Купить и скачать полную версию книги в форматах FB2, ePub, MOBI, TXT, HTML, RTF и других
Глава 2
«Анастасия, образумься!», или Казнить, нельзя помиловать
Аппетита не было. Я сидела за столом, ссутулившись, ковыряя вилкой то омлет, то скромную горочку порезанных соломкой огурцов. Я бы вообще не спускалась к завтраку, но бабушка объявила день нервным и велела мне находиться поблизости. Не знаю, чем я могла ее утешить, мне казалось, что я способна вызывать только раздражение. Нет, в груди не ныла грусть, и тоска не водила хороводы, наоборот, вчерашний день сделал меня сильнее и увереннее, но физически я почему-то ослабла.
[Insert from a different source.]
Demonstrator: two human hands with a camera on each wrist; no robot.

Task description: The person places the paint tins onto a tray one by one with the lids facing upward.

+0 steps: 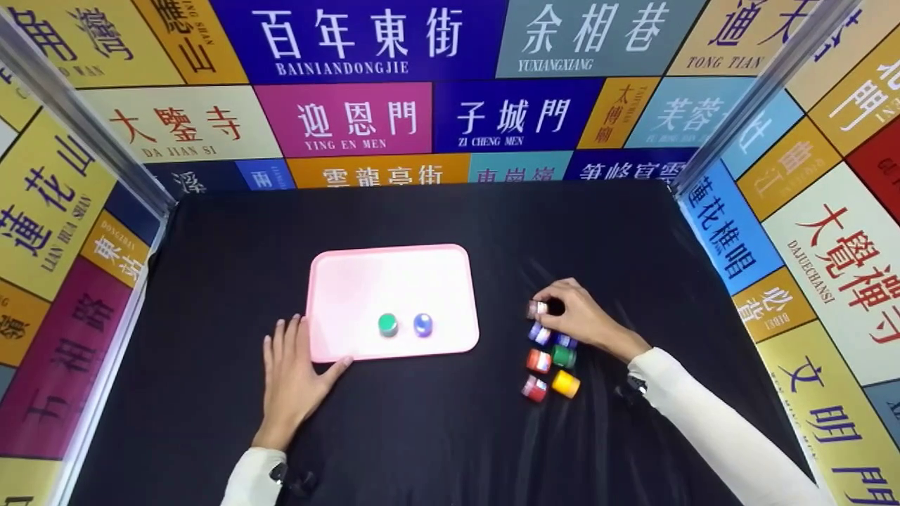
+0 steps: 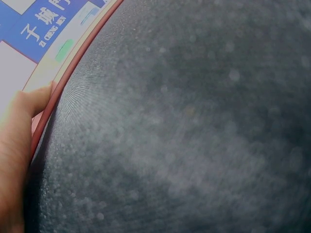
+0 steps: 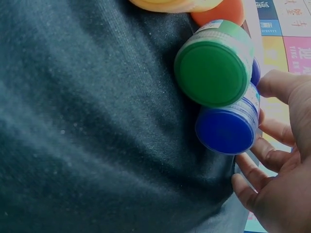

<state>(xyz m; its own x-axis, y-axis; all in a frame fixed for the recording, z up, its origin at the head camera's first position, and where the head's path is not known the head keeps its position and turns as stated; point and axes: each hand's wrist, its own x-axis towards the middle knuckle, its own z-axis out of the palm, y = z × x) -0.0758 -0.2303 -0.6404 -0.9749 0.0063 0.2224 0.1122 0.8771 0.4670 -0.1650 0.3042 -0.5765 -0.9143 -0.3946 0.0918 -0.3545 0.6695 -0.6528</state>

Наверное, перерождалась.
— Ты напрасно игнорируешь нож, Анастасия, — назидательно произнесла Эдита Павловна. — Мы с тобой неоднократно говорили о культуре поведения за столом, но ты упрямишься…
Да, я упрямилась.
— Омлет вполне можно разломать вилкой, — ответила я.
— Ты мало ешь. Почему? Ты расстроена? Это связано с Павлом? — Бабушка положила вилку, нож и вопросительно посмотрела на меня. — Мне звонила Маша, Мария Александровна…
— Речь о Павле Акимове? — влезла в разговор Валерия. — Вы встречаетесь? И когда ты только успела?.. Мать рассказывала отцу, но я ничего не поняла!
Недовольство на лице моей двоюродной сестры смешалось с досадой. Я бы ни за что не назвала ее влюбчивой, но Лера относилась к противоположному полу с неиссякаемым интересом. И в сторону Тима она тоже поглядывала. Даже более того, однажды (а может, это случалось и не раз) она ночью поднялась в его комнату, но, насколько я поняла, дальше порога ее не пустили, и дверь захлопнулась прямо перед ее носом. Для меня это было бессовестно-приятное воспоминание: я не хотела, чтобы Тим и Валерия… чтобы у него было к ней какое-нибудь особое чувство… Например, страсть. Я уж не говорю о большем.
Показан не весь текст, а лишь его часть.